All this nofollow thing has done is REMOVE honest linking from the web.
I see that with all this nofollow buzz noone ready to give natural links to others which is affecting mainly the small businesses (sites) as larger brands easily create 100's of micro sites with each hosted on different IP's and maintain them to get quality links to their sites apart from all the nofollow links they have....
|The ones that provide genuine links out keep using nofollow |
I don't intend to; instead I'm going to have a system where if someone is just agreeing or saying something brief then their business name gets a mention next to their comment. If they want to link to something of interest (on their site or not) then they can include a link to it. I will pre-approve all comments.
I want credit for decent OBLs from my site.

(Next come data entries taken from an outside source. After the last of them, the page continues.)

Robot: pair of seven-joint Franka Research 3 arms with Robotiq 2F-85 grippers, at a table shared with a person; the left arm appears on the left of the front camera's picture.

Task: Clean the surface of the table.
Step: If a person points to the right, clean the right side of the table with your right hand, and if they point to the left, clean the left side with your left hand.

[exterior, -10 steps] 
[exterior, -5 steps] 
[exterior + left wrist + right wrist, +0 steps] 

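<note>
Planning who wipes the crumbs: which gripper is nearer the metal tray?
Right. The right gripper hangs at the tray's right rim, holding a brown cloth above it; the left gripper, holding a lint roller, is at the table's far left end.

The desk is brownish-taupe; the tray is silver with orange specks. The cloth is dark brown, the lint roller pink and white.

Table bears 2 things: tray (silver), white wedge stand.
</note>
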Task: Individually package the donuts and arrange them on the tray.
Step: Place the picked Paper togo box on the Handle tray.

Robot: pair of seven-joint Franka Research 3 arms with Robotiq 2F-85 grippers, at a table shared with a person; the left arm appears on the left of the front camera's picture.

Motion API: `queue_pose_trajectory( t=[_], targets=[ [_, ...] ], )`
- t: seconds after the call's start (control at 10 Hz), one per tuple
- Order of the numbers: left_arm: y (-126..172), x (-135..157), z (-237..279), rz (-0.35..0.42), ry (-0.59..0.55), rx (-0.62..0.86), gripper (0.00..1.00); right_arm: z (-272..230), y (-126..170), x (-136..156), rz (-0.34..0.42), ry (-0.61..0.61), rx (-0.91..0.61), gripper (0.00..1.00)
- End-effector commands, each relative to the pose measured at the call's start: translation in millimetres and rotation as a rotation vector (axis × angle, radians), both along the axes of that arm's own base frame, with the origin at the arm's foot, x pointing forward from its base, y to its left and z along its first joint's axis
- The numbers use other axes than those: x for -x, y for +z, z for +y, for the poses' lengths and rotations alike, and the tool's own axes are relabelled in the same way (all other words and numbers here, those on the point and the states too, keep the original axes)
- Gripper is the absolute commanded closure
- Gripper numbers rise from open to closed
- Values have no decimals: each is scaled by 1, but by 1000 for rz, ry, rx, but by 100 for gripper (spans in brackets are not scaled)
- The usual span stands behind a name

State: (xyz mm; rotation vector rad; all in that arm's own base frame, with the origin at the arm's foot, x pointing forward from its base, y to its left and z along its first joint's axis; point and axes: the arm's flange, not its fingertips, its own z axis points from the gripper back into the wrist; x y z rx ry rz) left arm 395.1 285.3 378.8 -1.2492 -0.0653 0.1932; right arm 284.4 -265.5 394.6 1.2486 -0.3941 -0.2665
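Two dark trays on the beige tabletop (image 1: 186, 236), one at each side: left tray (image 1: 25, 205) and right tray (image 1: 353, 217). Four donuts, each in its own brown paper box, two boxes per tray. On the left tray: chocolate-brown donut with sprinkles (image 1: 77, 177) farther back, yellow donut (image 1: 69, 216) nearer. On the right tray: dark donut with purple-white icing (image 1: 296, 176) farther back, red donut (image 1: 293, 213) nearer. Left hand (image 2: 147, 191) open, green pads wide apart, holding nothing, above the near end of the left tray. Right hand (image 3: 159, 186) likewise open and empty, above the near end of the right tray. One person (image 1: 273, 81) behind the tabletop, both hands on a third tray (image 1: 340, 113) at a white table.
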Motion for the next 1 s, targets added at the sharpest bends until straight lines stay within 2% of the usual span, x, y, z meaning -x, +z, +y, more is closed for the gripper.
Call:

A community - no matter how small or how big - should take responsibility for its content.
|Site owners are running scared. The ones that provide genuine links out keep using nofollow. |
I don't, and I link to thousands of outside Web sites (sometimes from the home page).
|I want credit for decent OBLs from my site. |
Good point. The key word in that sentence was "decent." That's why "nofollow" was invented: to prevent search engines from being distracted by outbound links that were created by the link recipients, not by the linking sites.